— MATERIAL SUPPLIED —
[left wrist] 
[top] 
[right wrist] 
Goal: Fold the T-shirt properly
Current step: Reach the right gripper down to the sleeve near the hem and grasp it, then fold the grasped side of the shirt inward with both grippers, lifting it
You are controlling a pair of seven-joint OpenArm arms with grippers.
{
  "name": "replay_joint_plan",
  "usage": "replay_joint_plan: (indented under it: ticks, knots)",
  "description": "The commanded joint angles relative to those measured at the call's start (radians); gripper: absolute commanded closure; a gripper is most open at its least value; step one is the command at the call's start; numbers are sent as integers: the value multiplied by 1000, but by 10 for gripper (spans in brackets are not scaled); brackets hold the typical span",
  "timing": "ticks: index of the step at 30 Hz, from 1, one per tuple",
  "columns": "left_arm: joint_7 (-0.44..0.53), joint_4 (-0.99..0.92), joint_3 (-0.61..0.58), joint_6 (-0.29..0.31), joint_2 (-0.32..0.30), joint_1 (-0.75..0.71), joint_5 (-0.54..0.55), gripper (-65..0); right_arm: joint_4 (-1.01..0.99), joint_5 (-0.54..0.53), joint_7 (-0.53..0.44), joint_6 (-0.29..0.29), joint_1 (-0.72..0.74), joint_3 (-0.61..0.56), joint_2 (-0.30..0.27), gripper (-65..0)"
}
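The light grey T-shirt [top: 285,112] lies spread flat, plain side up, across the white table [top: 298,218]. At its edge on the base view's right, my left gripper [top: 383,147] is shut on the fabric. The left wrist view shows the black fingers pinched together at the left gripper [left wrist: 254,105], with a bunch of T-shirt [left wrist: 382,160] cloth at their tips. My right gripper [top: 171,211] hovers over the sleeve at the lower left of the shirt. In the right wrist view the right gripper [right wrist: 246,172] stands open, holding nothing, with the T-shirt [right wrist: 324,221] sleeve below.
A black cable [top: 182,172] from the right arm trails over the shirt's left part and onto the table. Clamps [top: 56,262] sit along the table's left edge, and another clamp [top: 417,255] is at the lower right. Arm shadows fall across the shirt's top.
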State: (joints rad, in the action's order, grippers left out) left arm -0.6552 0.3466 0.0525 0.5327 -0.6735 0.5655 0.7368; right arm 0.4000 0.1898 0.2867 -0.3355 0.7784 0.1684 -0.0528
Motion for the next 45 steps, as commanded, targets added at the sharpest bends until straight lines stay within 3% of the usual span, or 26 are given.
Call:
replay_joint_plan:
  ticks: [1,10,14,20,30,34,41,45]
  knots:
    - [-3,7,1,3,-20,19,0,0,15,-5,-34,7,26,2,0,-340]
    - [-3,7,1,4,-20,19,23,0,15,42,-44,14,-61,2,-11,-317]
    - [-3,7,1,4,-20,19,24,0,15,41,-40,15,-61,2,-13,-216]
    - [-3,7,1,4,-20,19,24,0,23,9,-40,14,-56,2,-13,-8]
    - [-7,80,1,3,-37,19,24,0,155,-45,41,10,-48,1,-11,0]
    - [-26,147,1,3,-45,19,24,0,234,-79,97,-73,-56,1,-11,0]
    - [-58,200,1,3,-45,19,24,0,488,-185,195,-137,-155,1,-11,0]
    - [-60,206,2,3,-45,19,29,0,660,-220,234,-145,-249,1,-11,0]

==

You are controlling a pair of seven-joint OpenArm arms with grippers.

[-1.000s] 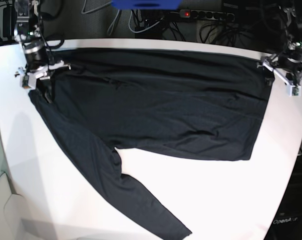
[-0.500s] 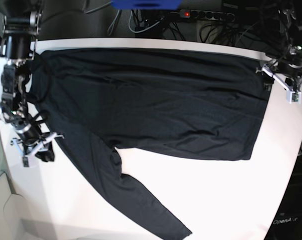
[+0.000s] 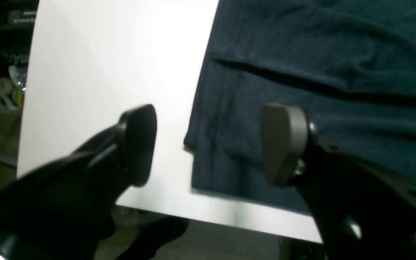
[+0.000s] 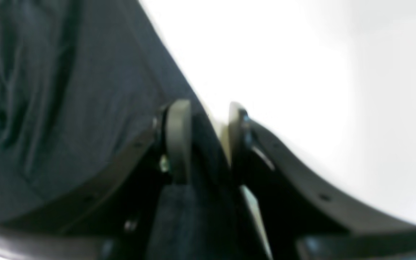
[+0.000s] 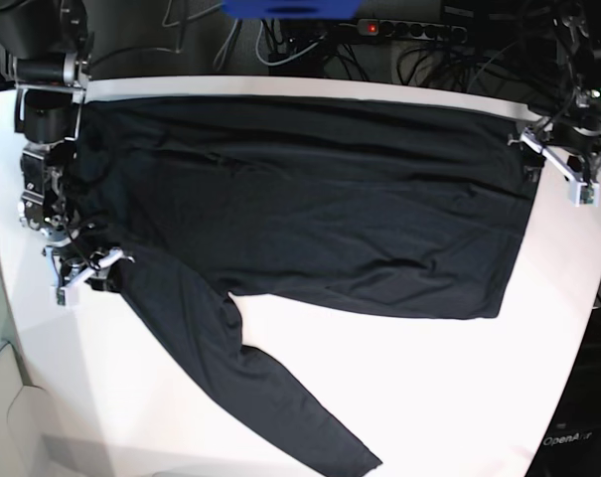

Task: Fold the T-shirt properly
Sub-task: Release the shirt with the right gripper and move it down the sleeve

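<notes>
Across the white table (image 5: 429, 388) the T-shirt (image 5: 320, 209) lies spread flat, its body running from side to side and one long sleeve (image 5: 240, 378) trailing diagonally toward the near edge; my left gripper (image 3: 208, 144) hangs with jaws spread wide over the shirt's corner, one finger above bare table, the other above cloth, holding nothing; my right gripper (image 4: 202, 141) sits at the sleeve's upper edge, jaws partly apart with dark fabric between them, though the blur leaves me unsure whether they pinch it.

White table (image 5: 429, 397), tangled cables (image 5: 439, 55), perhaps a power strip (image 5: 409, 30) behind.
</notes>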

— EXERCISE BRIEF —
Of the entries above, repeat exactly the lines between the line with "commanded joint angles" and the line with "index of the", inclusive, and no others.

— OUTPUT FOR THIS EXERCISE —
  "description": "The commanded joint angles relative to those measured at the call's start (radians); gripper: absolute commanded closure; a gripper is most open at its least value; step one is the command at the call's start; numbers are sent as integers: the value multiplied by 1000, but by 10 for gripper (spans in brackets are not scaled); brackets hold the typical span",
  "timing": "ticks: index of the step at 30 Hz, from 1, one per tuple",

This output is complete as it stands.